MakeMyTrip is an Indian online travel company founded in 2000. Headquartered in Gurugram, Haryana, its a company. the company provides online travel services including airline tickets, domestic and international holiday packages, hotel reservations, rail, and bus tickets. As of 31 March 2018, they have 14 company-owned travel stores in 14 cities, over 30 franchisee-owned travel stores in 28 cities, and counters in four major airports in India. MakeMyTrip has also numerous international offices in New York, Singapore, Kuala Lumpur, Phuket, Bangkok, and Dubai.

History 

 2000: MakeMyTrip was founded by Deep Kalra, an alumnus of IIM-Ahmedabad. It was launched in US market in the year 2000 to cater to the overseas Indian community for their US to India travel needs. 
 2005 – September: MakeMyTrip started Indian operations in September 2005, offering online flight tickets to Indian travellers. The company also started to focus on non-air businesses like holiday packages and hotel bookings.
 2010 – September 17: On 17 August 2010, MakeMyTrip Limited was listed on the NASDAQ after its initial public offering.
 2011: In 2011, the company created some travel related apps for mobile devices. MakeMyTrip also made three acquisitions—Luxury Tours and Travel Private Limited (Singapore), ITC Group Hotel Travel Group, and ETB Group—to enter new markets in Southeast Asia and Europe. In September 2014, MakeMyTrip instituted a $15 million innovation fund to support travel start-ups.
 2015 – April: MakeMyTrip acquired MyGola, a travel planning website, in April 2015. The acquisition was done through the innovation fund, and all employees of MyGola were absorbed into the MakeMyTrip team.
 2015 – July: In July 2015, MakeMyTrip invested in the travel information and hotel review portal HolidayIQ and picked up approximately 30% stake in the company. In the same month, it invested $5 million in Bona Vita Technologies, a start-up which plans to utilise the funds to build innovative products in the travel industry.
 2016 – January: In January 2016, the Chinese travel booking company Ctrip agreed to invest $180 million in MakeMyTrip.
 As of March 31, 2018, the company has 14 company-owned travel stores in 14 cities, including one in their office in Gurugram, over 30 franchisee-owned travel stores which primarily sell packages in approximately 28 cities, and counters in four major airports in India under their brand. They also have offices in New York, Singapore, Kuala Lumpur, Phuket, Bangkok, and Dubai.
2021 – May: the company entered into a strategic partnership with the digital payment arm of Amazon⁣—⁣Amazon Pay for providing travel services on Amazon.
2022 – November: the company plans to enhance business-to-business segment.

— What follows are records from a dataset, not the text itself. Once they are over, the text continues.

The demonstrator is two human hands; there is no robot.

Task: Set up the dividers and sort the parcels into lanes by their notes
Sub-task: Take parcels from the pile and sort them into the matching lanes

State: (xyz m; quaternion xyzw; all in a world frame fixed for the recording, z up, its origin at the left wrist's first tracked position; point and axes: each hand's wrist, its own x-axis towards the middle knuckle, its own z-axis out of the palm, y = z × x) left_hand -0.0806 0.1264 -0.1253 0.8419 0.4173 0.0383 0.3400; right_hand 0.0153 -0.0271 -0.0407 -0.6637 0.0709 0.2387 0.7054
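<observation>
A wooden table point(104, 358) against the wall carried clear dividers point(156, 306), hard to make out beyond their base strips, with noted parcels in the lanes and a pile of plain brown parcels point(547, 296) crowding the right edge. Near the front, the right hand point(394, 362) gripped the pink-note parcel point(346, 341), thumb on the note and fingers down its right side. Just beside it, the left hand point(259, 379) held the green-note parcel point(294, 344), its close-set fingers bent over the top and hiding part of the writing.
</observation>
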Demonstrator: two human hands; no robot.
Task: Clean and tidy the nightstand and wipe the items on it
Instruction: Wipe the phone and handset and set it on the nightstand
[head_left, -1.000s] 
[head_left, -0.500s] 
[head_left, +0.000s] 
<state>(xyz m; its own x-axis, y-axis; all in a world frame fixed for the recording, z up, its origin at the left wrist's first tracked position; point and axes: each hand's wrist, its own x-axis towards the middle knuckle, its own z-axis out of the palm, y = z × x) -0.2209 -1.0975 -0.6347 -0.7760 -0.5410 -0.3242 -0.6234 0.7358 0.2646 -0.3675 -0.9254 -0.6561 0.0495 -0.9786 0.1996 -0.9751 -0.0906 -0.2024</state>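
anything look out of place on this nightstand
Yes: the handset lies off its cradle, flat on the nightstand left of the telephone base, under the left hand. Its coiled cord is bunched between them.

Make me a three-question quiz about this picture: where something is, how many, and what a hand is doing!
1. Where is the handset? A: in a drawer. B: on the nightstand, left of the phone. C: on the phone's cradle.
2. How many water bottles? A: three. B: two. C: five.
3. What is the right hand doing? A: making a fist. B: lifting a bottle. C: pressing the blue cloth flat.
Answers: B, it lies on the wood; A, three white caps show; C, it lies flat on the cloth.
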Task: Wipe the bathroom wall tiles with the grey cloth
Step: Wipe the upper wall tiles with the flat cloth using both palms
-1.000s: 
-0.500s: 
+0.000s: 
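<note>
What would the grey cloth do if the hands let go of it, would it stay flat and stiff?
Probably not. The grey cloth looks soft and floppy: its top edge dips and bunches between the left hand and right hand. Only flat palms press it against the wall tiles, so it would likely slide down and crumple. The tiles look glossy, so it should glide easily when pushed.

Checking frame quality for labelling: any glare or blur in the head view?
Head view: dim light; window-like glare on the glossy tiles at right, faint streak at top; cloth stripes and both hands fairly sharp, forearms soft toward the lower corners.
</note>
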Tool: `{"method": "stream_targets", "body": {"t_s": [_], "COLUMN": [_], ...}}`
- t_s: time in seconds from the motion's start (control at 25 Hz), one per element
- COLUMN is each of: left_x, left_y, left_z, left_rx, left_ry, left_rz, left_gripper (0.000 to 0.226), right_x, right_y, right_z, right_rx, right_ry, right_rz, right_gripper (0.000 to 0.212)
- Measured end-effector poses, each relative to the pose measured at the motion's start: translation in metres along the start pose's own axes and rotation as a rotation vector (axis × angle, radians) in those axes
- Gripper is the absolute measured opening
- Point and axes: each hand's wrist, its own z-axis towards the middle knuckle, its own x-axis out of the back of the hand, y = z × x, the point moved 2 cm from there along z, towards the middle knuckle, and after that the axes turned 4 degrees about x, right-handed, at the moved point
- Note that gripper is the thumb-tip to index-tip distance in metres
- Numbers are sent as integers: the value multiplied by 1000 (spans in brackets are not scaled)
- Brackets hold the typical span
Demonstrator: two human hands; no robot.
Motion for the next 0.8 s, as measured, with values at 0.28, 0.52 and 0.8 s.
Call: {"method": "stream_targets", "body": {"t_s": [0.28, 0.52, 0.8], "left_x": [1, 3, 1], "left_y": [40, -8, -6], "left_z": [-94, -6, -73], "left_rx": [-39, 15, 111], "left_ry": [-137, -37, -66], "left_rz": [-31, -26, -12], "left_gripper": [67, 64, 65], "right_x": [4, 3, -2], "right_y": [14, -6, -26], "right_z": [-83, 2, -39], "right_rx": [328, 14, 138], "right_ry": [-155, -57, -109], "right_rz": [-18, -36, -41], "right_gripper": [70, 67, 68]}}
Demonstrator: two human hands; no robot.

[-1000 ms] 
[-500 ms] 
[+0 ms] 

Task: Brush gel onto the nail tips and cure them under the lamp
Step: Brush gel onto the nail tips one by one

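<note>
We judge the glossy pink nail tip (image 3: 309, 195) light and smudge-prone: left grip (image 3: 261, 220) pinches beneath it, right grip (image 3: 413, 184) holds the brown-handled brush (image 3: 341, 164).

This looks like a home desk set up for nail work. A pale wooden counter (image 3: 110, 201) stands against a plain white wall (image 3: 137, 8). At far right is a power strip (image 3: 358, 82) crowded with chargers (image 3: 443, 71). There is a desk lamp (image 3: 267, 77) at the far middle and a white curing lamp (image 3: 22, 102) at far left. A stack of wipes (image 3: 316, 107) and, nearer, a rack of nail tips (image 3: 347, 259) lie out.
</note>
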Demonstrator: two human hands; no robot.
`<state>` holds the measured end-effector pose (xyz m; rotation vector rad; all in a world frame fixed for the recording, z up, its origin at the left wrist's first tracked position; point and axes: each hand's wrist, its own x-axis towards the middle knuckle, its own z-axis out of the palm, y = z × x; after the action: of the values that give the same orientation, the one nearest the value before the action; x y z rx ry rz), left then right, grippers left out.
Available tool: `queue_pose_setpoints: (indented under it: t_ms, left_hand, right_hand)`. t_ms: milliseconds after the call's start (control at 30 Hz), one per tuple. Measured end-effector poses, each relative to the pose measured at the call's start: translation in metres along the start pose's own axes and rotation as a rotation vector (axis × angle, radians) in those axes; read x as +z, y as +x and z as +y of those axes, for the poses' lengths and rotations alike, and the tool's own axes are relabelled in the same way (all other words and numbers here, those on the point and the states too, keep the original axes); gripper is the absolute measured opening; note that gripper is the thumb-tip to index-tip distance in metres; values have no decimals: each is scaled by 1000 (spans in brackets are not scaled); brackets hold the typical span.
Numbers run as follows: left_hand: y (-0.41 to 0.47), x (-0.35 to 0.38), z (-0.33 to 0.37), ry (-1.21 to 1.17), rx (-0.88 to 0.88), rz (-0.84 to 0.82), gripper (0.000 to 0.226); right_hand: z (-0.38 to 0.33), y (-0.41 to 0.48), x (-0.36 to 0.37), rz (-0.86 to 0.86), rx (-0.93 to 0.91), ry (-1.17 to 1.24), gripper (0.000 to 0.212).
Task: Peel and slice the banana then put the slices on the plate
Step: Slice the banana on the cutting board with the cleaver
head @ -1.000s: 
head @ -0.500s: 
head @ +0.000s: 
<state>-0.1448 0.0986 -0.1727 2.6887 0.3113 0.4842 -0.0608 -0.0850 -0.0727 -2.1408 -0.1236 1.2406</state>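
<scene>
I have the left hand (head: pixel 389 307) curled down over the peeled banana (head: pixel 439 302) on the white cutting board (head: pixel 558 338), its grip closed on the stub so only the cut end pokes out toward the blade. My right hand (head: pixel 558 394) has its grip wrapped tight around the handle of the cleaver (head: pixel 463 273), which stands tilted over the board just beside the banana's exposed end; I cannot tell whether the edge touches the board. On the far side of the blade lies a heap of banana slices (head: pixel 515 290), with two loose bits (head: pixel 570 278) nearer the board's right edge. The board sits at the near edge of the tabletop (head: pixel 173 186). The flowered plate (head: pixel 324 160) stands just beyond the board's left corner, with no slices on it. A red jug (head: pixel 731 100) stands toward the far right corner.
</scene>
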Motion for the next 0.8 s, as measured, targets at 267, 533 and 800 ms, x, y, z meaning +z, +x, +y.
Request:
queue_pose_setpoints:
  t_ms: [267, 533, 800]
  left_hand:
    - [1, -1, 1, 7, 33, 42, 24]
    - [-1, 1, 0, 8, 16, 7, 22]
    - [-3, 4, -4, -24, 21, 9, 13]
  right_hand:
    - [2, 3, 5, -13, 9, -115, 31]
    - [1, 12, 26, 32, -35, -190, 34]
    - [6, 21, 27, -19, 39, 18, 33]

Mergers, acquisitions and investments

MakeMyTrip and Ibibo Group merger
In 2016, MakeMyTrip and Ibibo Group, India's largest travel booking portals, merged through a stock transaction. Through this transaction, MakeMyTrip acquired its rival, Ibibo Group, in one of the biggest acquisition in India's online travel space. Post merger, MakeMyTrip shareholders own a 60% stake and Ibibo Group shareholders get a 40% stake. Naspers and Tencent, who jointly owned Ibibo Group, became the single largest shareholder in MakeMyTrip.

Products and services 
MakeMyTrip offers flight tickets to many, villas and apartments, rail and bus tickets, cab service, and hotel booking services on its portal. In 2012, MakeMyTrip launched travel mobile applications for Windows Phone, iPhone, Android, and Blackberry devices. MakeMyTrip route planner provides all the basic required information on more than 10 lakh (1 million) routes in India.  MakeMyTrip also offer metro train tickets for Hyderabad Metro.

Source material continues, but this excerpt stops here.